The ASCII that is supported in Unicode.ASCII is the ASCII which is a subset of Unicode. From the Unicode standard:

Unicode follows ISO/IEC 8859-1 in the layout of Latin letters up to U+00FF. ISO/IEC 8859-1, in turn, is based on older standards—among others, ASCII (ANSI X3.4), which is identical to ISO/IEC 646:1991-IRV.

This reads to me that specifying any particular standard would be redundant with saying Unicode.

Those enums are deferred as future work (and yeah, I just chose the name ascii quickly as a somewhat more specific variant of scalar).

Looking at code in the wild, I see checking ASCII to be very frequent and checking ISO 8859 to be relatively rare. ASCII is also special in that it is trivially-encoded in all Unicode encodings provided by the standard library, is normalization-invariant, etc.

I do like your idea of availableIn on Unicode.Scalar, but what does "available" mean exactly? Do you mean that an encoding which is a subset of Unicode (such as ASCII) would make the check, and that all other encodings always return true? Or is the idea that the scalar is representable by a single code unit? And if so, would it be further confined to being trivially-encoded?

For encodesLosslessly what is lost?

bzamayo · March 8, 2019, 4:58pm

Dropping by to +1 the view additions to Character, of which I have missed their absence previously.

The static functions being added to the Unicode codecs makes sense to me too.

dhoepfl · March 12, 2019, 11:49am

Currently, Unicode.ASCII is undocumented. (Aside from being in the namespace of Unicode)

Saying it follows the “Unicode standard” is, too, not enough: If Swift supports Unicode 11, "\u{1e91f}\u{1e94b}".count will return 2 but starting with Unicode 12, it will be 1. (I may be wrong here but you get the idea: The Unicode version supported might change the result of an API call. Thus the supported version of the standard needs to be mentioned (fixed) in the documentation. Changing the supported version of the standard is a potentially API breaking change.)

After having tried to explain it, I must admit that are a very good question.

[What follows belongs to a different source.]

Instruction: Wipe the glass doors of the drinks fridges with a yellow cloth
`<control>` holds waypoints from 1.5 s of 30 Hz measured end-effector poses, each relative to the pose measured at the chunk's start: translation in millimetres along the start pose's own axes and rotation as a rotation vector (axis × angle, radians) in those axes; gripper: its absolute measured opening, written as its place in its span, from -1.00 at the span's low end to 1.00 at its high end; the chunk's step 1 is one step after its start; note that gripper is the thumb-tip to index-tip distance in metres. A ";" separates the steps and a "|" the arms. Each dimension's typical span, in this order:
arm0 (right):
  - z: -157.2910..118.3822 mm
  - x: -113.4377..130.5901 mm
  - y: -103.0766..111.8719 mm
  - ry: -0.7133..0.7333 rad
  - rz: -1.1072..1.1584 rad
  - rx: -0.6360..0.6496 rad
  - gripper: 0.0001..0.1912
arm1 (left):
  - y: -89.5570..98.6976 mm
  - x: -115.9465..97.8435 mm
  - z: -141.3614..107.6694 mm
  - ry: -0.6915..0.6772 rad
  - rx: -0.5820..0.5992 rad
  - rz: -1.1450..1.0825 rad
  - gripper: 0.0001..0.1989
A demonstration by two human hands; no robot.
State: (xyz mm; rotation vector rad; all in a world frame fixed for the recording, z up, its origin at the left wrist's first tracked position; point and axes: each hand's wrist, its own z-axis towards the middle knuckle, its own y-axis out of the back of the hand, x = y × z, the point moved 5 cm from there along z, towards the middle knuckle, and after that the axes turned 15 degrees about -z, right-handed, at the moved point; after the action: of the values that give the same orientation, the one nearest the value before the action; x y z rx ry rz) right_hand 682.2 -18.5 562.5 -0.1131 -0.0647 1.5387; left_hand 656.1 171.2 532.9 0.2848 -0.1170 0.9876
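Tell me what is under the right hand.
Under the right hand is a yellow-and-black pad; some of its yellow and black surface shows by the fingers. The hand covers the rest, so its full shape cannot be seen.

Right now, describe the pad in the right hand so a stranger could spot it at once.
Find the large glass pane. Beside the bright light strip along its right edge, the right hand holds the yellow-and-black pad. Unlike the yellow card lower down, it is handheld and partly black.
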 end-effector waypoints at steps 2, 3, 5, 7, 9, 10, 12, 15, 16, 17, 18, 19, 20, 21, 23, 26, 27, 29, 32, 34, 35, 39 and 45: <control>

What I wanted to have are functions that answer the following two questions:

Can I use the scalar in the given target encoding: available(in:)
Can I convert a string containing the given scalar into the target encoding and back, getting the back the input: encodesLosslessly

Examples:

let tm = Unicode.Scalar(0x2122)

tm.available(in: String.Encoding.macOSRoman) // false
String.Encoding.macOSRoman.encodesLosslessly(tm) // true

let oe = Unicode.Scalar(0x00f6)
oe.available(in: String.Encoding.isoLatin1) // true
oe.available(in: String.Encoding.ascii) // false
oe.available(in: String.Encoding.nonLossyASCII) // false

String.Encoding.isoLatin1.encodesLosslessly(oe) // true
String.Encoding.ascii.encodesLosslessly(oe) // false
String.Encoding.nonLossyASCII.encodesLosslessly(oe) // true

All of this works on Scalar, not on CodeUnits. To see if a CodeUnit is a Scalar, the CodeUnitClassification enums would help.

Michael_Ilseman · March 13, 2019, 12:30am

You should not bake in knowledge of grapheme breaking statically in your code, as it is a run-time concept.

This is actually why the standard library must not state the version of Unicode supported in documentation. The version of the standard library in the SDK that you build with and read the documentation for is not the same as the version that you will link with at run time. The version of Unicode supported is a run time concept.

There has been some desire for something like Unicode.version or similar as a static variable, so that you can guard against it at run time if necessary.

These read the same to me. For the example of .nonLossyASCII or punycode, which is capable of encoding and decoding all of Unicode. What does available(in:) then mean, if we can encode and decode to and from Unicode scalar values? Do you mean that the value is trivially-encoded, i.e. its integer value corresponds directly the a (truncation of) the Unicode scalar value?

A simpler example: what is the result of available(in:) for UTF-16 on a non-BMP scalar?